### What you are asked to do
Copy the data exactly as it appears, and do not include any pictures.
▬▬▬▬▬▬
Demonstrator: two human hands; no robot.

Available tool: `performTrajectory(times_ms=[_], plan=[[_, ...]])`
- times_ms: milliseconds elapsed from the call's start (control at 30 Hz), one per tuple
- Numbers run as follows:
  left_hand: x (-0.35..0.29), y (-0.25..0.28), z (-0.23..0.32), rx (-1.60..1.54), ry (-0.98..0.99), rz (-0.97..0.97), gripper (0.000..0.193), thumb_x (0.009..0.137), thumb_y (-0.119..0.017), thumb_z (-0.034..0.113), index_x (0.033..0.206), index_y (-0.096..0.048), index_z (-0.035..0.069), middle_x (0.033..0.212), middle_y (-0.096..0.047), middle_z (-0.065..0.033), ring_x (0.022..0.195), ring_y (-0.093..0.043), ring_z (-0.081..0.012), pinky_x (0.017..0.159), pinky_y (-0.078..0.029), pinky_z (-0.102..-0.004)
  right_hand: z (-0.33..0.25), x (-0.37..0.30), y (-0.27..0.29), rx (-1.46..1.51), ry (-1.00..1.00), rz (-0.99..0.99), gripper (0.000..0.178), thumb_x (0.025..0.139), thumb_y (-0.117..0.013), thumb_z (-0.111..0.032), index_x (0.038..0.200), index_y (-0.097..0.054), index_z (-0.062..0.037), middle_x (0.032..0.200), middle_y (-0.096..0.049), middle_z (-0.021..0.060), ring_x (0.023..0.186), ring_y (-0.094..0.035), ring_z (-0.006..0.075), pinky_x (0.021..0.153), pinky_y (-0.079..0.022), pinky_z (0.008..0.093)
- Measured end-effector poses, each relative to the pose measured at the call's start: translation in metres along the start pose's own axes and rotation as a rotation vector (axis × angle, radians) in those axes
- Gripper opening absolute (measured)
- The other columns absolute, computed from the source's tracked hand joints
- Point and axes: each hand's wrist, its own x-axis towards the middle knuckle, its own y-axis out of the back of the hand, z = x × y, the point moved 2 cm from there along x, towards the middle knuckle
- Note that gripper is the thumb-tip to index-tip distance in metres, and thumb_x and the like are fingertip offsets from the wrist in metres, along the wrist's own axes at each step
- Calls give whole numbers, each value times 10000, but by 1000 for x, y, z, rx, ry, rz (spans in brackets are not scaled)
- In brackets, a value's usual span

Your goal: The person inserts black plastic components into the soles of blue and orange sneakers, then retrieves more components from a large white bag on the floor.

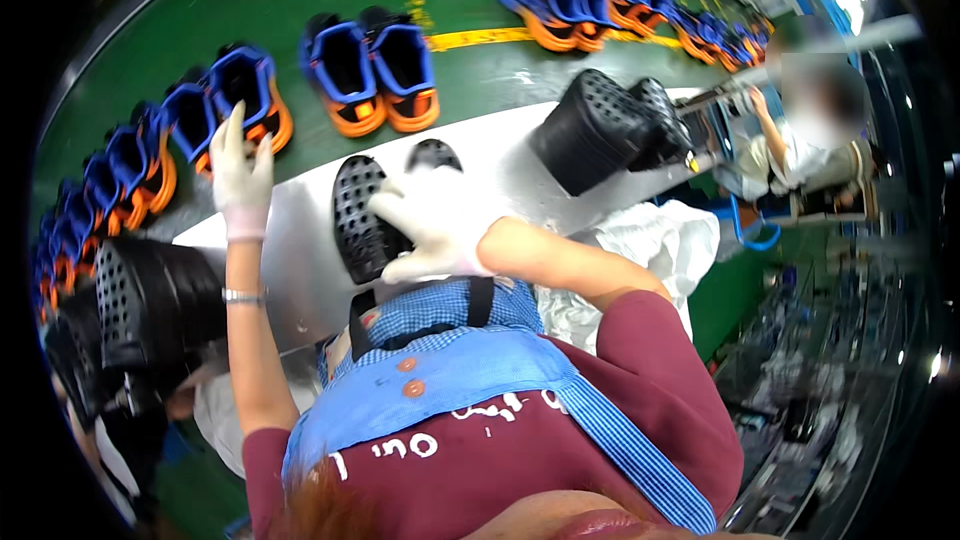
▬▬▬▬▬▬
### Solved exercise
Demonstrator: two human hands; no robot.

Available tool: `performTrajectory(times_ms=[_], plan=[[_, ...]])`
- times_ms: milliseconds elapsed from the call's start (control at 30 Hz), one per tuple
- Numbers run as follows:
  left_hand: x (-0.35..0.29), y (-0.25..0.28), z (-0.23..0.32), rx (-1.60..1.54), ry (-0.98..0.99), rz (-0.97..0.97), gripper (0.000..0.193), thumb_x (0.009..0.137), thumb_y (-0.119..0.017), thumb_z (-0.034..0.113), index_x (0.033..0.206), index_y (-0.096..0.048), index_z (-0.035..0.069), middle_x (0.033..0.212), middle_y (-0.096..0.047), middle_z (-0.065..0.033), ring_x (0.022..0.195), ring_y (-0.093..0.043), ring_z (-0.081..0.012), pinky_x (0.017..0.159), pinky_y (-0.078..0.029), pinky_z (-0.102..-0.004)
  right_hand: z (-0.33..0.25), x (-0.37..0.30), y (-0.27..0.29), rx (-1.46..1.51), ry (-1.00..1.00), rz (-0.99..0.99), gripper (0.000..0.178), thumb_x (0.025..0.139), thumb_y (-0.117..0.013), thumb_z (-0.111..0.032), index_x (0.038..0.200), index_y (-0.097..0.054), index_z (-0.062..0.037), middle_x (0.032..0.200), middle_y (-0.096..0.049), middle_z (-0.021..0.060), ring_x (0.023..0.186), ring_y (-0.094..0.035), ring_z (-0.006..0.075), pinky_x (0.021..0.153), pinky_y (-0.079..0.022), pinky_z (0.008..0.093)
- Measured end-effector poses, each relative to the pose measured at the call's start: translation in metres along the start pose's own axes and rotation as a rotation vector (axis × angle, radians) in those axes
- Gripper opening absolute (measured)
- The other columns absolute, computed from the source's tracked hand joints
- Point and axes: each hand's wrist, its own x-axis towards the middle knuckle, its own y-axis out of the back of the hand, z = x × y, the point moved 2 cm from there along x, towards the middle knuckle
- Note that gripper is the thumb-tip to index-tip distance in metres, and thumb_x and the like are fingertip offsets from the wrist in metres, along the wrist's own axes at each step
- Calls give whole numbers, each value times 10000, but by 1000 for x, y, z, rx, ry, rz (spans in brackets are not scaled)
- In brackets, a value's usual span

Your goal: The person inserts black plastic components into the soles of blue and orange sneakers, then retrieves more components from a large white bag on the floor.

No additional answer is needed.